Vorrei ricordare a colui che ha scritto questo articolo che in Italia esiste un tessuto industriale che in Europa è secondo solo alla Germania. In Spagna non hanno mai avuto industrie o pma. Il nostro è il secondo paese esportatore d’Europa, cosa che la Spagna non è mai stata. La tragedia della Spagna è che loro hanno sempre e solo puntato sull’edilizia, in Italia questa ha sempre rappresentato solo una minima parte del pil, ed infatti non abbiamo avuto nessuna bolla. Quindi informarsi un po’ meglio e smetterla di piangersi addosso. Il problema dell’Italia è la crescita, ma le basi ci sono, il tessuto industriale e manifatturiero esiste eccome! Il problema della Spagna è una economia tutta da reinventare.
(Arezzo)
195 miliardi di sofferenze lorde nel nostro sistema bancario; di questi miliardi, 107 sono di sofferenze nette, le nostre banche possono ormai finanziarsi unicamente in BCE essendo escluse (ritenute non affidabili) dal mercanto interbancario.
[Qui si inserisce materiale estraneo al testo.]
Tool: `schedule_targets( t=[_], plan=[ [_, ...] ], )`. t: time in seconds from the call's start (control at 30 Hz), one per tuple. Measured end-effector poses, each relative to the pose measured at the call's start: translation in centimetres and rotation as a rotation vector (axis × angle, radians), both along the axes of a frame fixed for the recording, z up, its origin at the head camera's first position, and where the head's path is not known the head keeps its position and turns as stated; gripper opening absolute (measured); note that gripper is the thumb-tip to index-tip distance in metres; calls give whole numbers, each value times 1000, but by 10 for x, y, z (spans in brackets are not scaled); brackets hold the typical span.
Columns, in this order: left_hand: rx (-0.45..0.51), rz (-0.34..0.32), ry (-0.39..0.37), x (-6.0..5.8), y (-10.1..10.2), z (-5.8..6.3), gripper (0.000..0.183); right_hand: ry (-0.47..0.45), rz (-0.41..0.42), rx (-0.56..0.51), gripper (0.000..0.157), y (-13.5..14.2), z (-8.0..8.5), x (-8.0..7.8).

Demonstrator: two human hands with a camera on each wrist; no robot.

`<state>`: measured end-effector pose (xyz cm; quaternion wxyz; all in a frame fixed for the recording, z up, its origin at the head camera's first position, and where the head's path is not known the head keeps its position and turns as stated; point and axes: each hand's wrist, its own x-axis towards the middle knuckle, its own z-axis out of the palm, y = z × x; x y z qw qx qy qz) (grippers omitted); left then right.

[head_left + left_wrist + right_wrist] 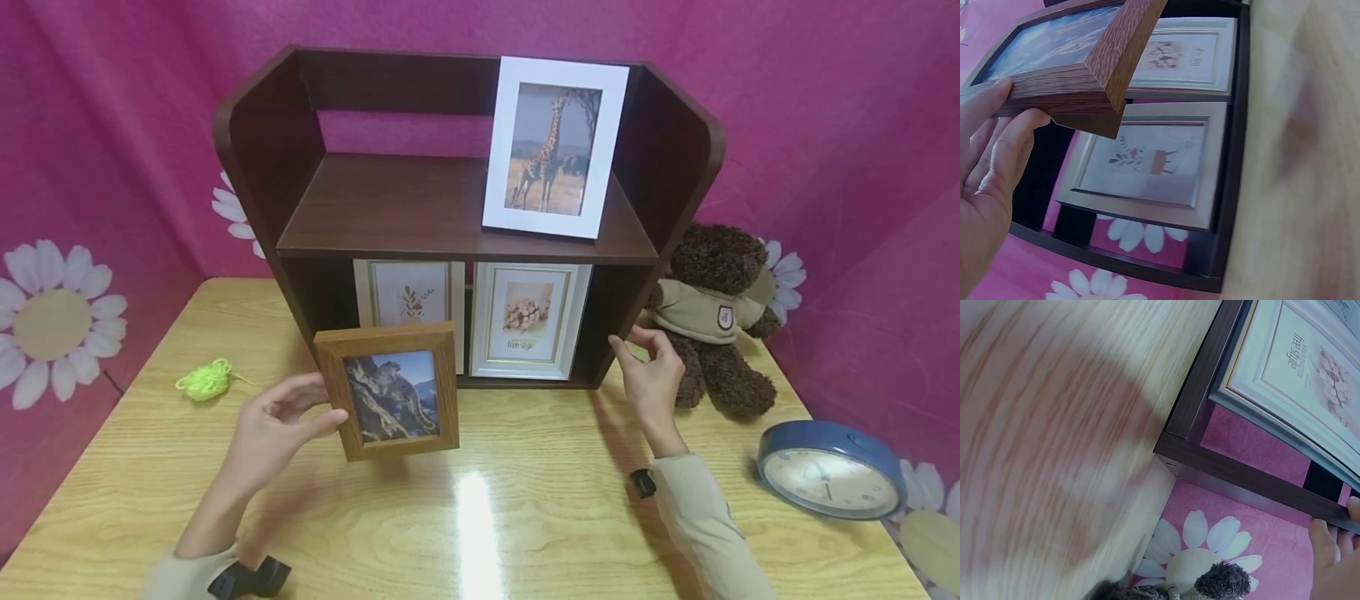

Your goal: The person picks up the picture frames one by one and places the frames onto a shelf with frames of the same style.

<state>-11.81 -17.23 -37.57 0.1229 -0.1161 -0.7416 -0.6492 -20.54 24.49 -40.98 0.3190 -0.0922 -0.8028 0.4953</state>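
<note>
Left grip (262, 433) was clamped on the wooden frame (397, 396), thumb over the front of its left edge, fingers round behind! Across from it, the right grip (655, 383) pinched the shelf (375, 200) by the front edge of its right side. And the wooden frame? Up off the surface (517, 508), tilted, just ahead of the lower left bay, overlapping the plant frame (408, 292) in the head view. Tight down there: a dark strip of room to the plant frame's left, the blossom frame (528, 317) close by on the right, then another narrow gap before the shelf's right wall. Up top, far roomier: bare board ran from the left wall to the giraffe frame (555, 150). Open surface stretched between the arms; the yarn (208, 379) sat out left, the bear (716, 317) and clock (832, 471) out right. Handsome piece, too: brown grain, thick border, mitred corners, a rocky scene under blue sky, and a flap jutting behind in the left wrist view.
</note>
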Motion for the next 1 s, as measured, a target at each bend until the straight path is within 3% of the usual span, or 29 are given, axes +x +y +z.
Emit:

Se si perde anche l’ultima A di rating (che ci ha lasicato solo genzia fitch) il collaterale che le nostre banche devono fornire a BCE per accedere ai prestiti aumenterà del 30%, come vede io sono informata e posso dire che di questo passo il nostro sistema imprenditoriale si sgretola. Non sarà certo la nicchia di export a consentire la crescita, magari lo fosse, credo che guardare in faccia la realtà non significhi piangersi addosso ma prendere atto che la svolta è ormai alle porte e non sarà “lieve”. Abbiamo appreso qualche giorno fa che anche il membro tedesco più “morbido” nel board BCE chiede che a fianco delle rigide condizioni per accedere agli acquisti di bond sovrani, occorra anche la supervisione del FMI. Io ho ben presente cosa significa questo, quindi non vivo di illusioni ma di dati concreti.
(Rossella Ognibene)
Premesso che la percentuale degli occupati si calcola sulla forza lavoro e non sulla popolazione residente, qui non si tiene conto di una bazzeccola come l’economia sommersa italiana, di cui già Friedman diceva: “se l’Italia si regge ancora è grazie al mercato nero ed all’evasione fiscale che sono in grado di sottrarre ricchezze alla macchina parassitaria ed improduttiva dello Stato per indirizzarle verso attività produttive”. Senza tenere conto del sommerso non si spiegherebbero neanche i numeri dell’articolo che, se letti a prescindere da altri dati, sono numeri di un’economia già collassata da un pezzo. In ultimo, è vero che la Germania è stata brava e ha fatto le riforme per tempo, ma allo stato attuale sarebbe già più che sufficiente che la piantasse di fomentare l’instabilità dei mercati (non senza trarne qualche vantaggio…) con le continue e contraddittorie uscite dei suoi esponenti politici.
Salute.
(R.S.)
La Germania invece trae vantaggio dal walzer dello spread eccome e si finanzia a tassi negativi e noi paghiamo la differenza; è questo il paradosso della pseudo Unione Europea. E anche se nessuno ne parla ci sono stati che hanno già pronta un exit strategy dall’euro. Se va bene siamo commissariati solo per i prossimi 5-7 anni.